- **ABOUT THIS TASK**
Search the data below, and report every line in which "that" occurs.

-------- DATA FOR THIS TASK --------

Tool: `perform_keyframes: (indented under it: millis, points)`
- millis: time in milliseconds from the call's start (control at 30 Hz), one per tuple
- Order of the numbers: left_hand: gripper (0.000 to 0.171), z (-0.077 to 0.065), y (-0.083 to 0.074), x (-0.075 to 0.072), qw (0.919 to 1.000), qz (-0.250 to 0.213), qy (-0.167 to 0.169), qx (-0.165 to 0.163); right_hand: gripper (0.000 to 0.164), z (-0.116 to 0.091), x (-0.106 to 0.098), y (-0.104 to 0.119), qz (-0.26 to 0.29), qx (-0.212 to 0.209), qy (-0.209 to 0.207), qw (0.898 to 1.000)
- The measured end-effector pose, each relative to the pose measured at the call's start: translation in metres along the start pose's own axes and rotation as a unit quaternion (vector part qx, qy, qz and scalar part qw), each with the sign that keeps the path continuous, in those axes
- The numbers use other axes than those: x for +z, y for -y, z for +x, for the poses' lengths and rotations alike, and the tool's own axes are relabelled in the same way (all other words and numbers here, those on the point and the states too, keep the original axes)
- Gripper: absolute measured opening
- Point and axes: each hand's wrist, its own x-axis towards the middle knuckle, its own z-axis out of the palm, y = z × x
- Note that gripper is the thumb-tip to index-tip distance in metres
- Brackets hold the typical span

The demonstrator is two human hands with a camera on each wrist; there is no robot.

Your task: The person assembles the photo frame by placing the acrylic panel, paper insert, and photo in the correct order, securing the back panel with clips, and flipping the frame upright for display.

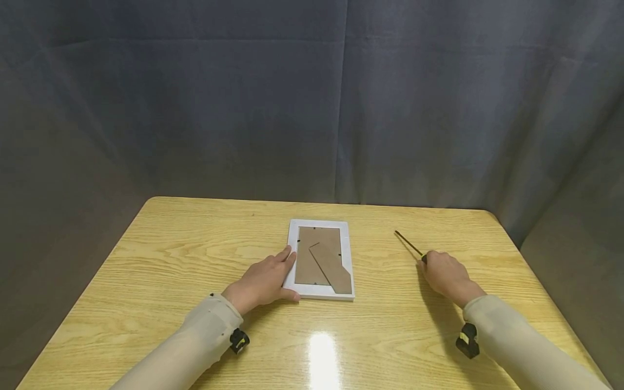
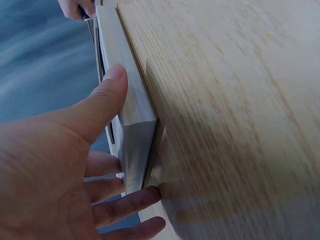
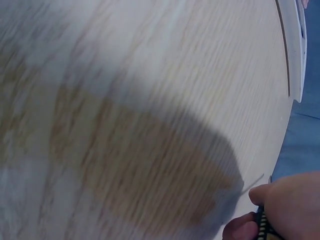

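A white picture frame (image 1: 343, 244) lies face down on the wooden table, its brown backing board (image 1: 312, 257) and folded easel stand (image 1: 336, 268) on top. My left hand (image 1: 265, 279) is at its near left corner. In the left wrist view the thumb (image 2: 107, 95) touches one outer side, while loosely extended fingers (image 2: 115, 210) reach along the adjoining side. Off to the right, my right hand (image 1: 444, 273) grips a screwdriver (image 1: 408, 242) by its black and yellow handle (image 3: 262, 225). The thin shaft points away, toward the far left, apart from the frame.
Small dark tabs (image 1: 339, 254) show around the edge of the backing. The wooden table (image 1: 205, 233) has rounded far corners, and a dark grey curtain (image 1: 244, 108) hangs behind it. Both wrists wear black straps with small devices (image 1: 468, 341).
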Motion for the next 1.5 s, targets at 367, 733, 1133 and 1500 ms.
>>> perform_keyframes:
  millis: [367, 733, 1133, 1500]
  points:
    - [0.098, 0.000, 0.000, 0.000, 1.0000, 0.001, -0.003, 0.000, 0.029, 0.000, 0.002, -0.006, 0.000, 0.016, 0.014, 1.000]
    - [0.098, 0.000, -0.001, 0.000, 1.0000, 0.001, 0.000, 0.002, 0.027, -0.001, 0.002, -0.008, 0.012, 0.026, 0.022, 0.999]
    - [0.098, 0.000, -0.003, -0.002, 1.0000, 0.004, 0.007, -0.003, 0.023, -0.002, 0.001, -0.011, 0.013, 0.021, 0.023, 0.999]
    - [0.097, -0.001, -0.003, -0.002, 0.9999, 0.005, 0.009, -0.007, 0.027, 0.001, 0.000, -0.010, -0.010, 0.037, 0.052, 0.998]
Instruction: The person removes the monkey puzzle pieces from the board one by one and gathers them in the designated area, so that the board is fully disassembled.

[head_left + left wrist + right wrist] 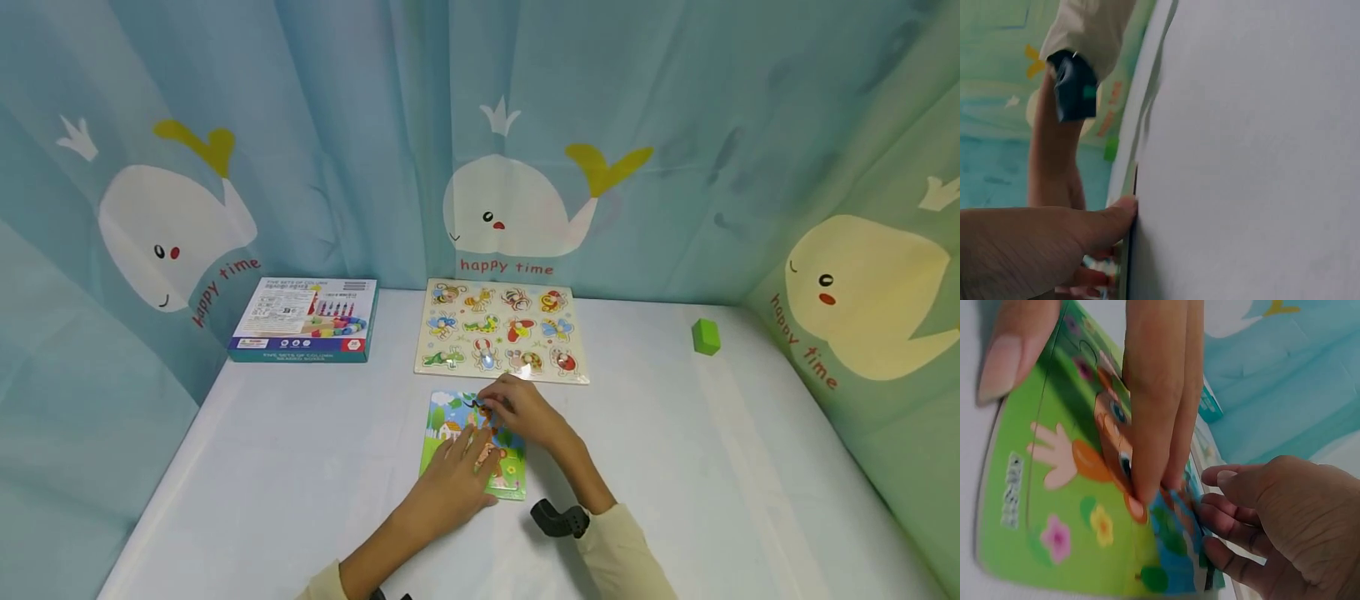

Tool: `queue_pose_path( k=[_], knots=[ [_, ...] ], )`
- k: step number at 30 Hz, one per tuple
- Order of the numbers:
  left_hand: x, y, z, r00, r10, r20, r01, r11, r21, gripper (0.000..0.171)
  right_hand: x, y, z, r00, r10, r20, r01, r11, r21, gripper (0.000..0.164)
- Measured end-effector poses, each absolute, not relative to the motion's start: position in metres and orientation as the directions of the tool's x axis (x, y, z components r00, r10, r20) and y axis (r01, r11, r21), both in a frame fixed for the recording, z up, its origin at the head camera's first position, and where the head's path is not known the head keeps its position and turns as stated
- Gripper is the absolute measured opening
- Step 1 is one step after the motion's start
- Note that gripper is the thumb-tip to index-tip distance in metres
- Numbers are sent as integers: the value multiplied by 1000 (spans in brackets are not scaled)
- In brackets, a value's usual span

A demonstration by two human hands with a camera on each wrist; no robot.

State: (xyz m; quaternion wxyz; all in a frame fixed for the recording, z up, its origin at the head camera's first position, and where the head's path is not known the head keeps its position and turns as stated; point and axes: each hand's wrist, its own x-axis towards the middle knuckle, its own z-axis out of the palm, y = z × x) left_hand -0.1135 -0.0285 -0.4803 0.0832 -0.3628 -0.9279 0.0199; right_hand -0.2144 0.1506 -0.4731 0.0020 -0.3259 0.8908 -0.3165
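A small jigsaw puzzle board (pixel 512 482) with a cartoon monkey, flowers and a house lies flat on the white table. My left hand (pixel 453 490) rests on its lower part, fingers stretched over the monkey. In the left wrist view the left thumb (pixel 1100 226) lies along the board's near edge. At the board's top, my right hand (pixel 527 412) has its thumb and fingers bent together on a puzzle piece, mostly hidden by the fingertips. The right wrist view shows the right hand (pixel 1310 515) low over the far end of the board, beyond the left fingers (pixel 1157 387).
Just behind the puzzle lies a wooden peg board (pixel 501 333) with insect pieces. A boxed toy set (pixel 303 321) sits at the back left, and a green block (pixel 706 337) at the back right. Blue curtains (pixel 360 150) with whale prints enclose the table.
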Motion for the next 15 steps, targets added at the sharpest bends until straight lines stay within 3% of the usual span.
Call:
queue_pose_path(
  k=[15],
  knots=[
    [-109, -23, -484, -781, 613, 119, 618, 786, 9, 62, -227, 124, -466, -768, -636, 75, -548, 593, -590, 21]
  ],
)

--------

- **WORKED SOLUTION**
- The measured end-effector pose, each relative to the pose measured at the call's start: translation in metres along the start pose's own axes and rotation as a unit quaternion (vector part qx, qy, qz and scalar part qw), each with the sign that keeps the path continuous, in those axes
- Note that gripper is the thumb-tip to index-tip distance in metres
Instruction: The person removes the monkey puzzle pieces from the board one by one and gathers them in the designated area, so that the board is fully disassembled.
- Note that gripper is the thumb-tip to index-tip distance in metres

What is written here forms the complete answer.